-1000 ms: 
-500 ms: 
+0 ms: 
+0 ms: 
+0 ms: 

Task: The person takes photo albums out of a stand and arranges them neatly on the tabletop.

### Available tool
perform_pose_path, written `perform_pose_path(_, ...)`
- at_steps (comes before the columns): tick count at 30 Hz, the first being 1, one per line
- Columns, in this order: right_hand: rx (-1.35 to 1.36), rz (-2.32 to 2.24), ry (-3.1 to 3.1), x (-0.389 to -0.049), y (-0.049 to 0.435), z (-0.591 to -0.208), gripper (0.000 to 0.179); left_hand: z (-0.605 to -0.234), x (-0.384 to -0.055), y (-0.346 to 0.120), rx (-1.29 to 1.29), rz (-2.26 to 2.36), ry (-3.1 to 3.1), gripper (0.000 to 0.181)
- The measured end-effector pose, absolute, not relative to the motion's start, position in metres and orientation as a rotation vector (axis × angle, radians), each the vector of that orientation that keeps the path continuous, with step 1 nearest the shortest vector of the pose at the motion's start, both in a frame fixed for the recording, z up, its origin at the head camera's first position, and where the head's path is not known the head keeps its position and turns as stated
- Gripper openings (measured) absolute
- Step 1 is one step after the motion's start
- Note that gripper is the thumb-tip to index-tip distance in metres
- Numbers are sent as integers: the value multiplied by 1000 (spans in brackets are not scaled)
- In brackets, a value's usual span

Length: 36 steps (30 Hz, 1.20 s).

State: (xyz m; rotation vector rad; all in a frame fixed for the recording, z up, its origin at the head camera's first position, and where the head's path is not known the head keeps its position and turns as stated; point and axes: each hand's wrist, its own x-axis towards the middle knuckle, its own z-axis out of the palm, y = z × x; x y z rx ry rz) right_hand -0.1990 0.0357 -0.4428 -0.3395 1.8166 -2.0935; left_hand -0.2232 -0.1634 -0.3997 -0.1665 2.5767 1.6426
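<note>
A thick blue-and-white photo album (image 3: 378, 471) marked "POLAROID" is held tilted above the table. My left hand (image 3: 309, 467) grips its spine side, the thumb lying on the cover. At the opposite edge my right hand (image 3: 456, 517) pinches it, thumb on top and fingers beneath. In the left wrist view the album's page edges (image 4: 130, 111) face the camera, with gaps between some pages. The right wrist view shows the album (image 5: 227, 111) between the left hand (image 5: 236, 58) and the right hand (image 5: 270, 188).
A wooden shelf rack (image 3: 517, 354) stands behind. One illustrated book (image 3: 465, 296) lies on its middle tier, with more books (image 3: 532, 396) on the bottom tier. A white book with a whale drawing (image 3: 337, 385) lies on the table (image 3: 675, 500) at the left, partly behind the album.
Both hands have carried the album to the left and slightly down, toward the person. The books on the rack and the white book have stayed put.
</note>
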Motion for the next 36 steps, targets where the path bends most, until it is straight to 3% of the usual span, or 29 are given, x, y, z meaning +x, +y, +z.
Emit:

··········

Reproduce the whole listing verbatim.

-1000 ms: 
-500 ms: 
+0 ms: 
+0 ms: 
+0 ms: 

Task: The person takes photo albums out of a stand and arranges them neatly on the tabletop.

### Available tool
perform_pose_path, written `perform_pose_path(_, ...)`
- at_steps (comes before the columns): tick count at 30 Hz, the first being 1, one per line
- Columns, in this order: right_hand: rx (-1.35 to 1.36), rz (-2.32 to 2.24), ry (-3.1 to 3.1), x (-0.389 to -0.049), y (-0.049 to 0.435), z (-0.591 to -0.208), gripper (0.000 to 0.179); left_hand: z (-0.605 to -0.234), x (-0.384 to -0.055), y (-0.346 to 0.120), rx (-1.29 to 1.29), rz (-2.26 to 2.36), ry (-3.1 to 3.1), gripper (0.000 to 0.181)
- The measured end-effector pose, absolute, not relative to the motion's start, position in metres and orientation as a rotation vector (axis × angle, radians), each the vector of that orientation that keeps the path continuous, with step 1 nearest the shortest vector of the pose at the motion's start, both in a frame fixed for the recording, z up, its origin at the head camera's first position, and where the head's path is not known the head keeps its position and turns as stated
- Gripper openings (measured) absolute
- Step 1 is one step after the motion's start
- Note that gripper is the thumb-tip to index-tip distance in metres
- Numbers are sent as integers: the value multiplied by 1000 (spans in brackets are not scaled)
- In brackets, a value's usual span

Length: 36 steps (30 Hz, 1.20 s).

State: (xyz m; rotation vector rad; all in a frame fixed for the recording, z up, its origin at the head camera's first position, and where the head's path is not known the head keeps its position and turns as stated; point and axes: each hand's wrist, its own x-axis towards the middle knuckle, its own z-axis out of the palm, y = z × x; x y z rx ry rz) right_hand -0.1990 0.0357 -0.4428 -0.3395 1.8166 -2.0935; left_hand -0.2232 -0.1634 -0.3997 -0.1665 2.5767 1.6426
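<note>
A thick blue-and-white photo album (image 3: 378, 471) marked "POLAROID" is held tilted above the table. My left hand (image 3: 309, 467) grips its spine side, the thumb lying on the cover. At the opposite edge my right hand (image 3: 456, 517) pinches it, thumb on top and fingers beneath. In the left wrist view the album's page edges (image 4: 130, 111) face the camera, with gaps between some pages. The right wrist view shows the album (image 5: 227, 111) between the left hand (image 5: 236, 58) and the right hand (image 5: 270, 188).
A wooden shelf rack (image 3: 517, 354) stands behind. One illustrated book (image 3: 465, 296) lies on its middle tier, with more books (image 3: 532, 396) on the bottom tier. A white book with a whale drawing (image 3: 337, 385) lies on the table (image 3: 675, 500) at the left, partly behind the album.
Both hands have carried the album to the left and slightly down, toward the person. The books on the rack and the white book have stayed put.
</note>
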Motion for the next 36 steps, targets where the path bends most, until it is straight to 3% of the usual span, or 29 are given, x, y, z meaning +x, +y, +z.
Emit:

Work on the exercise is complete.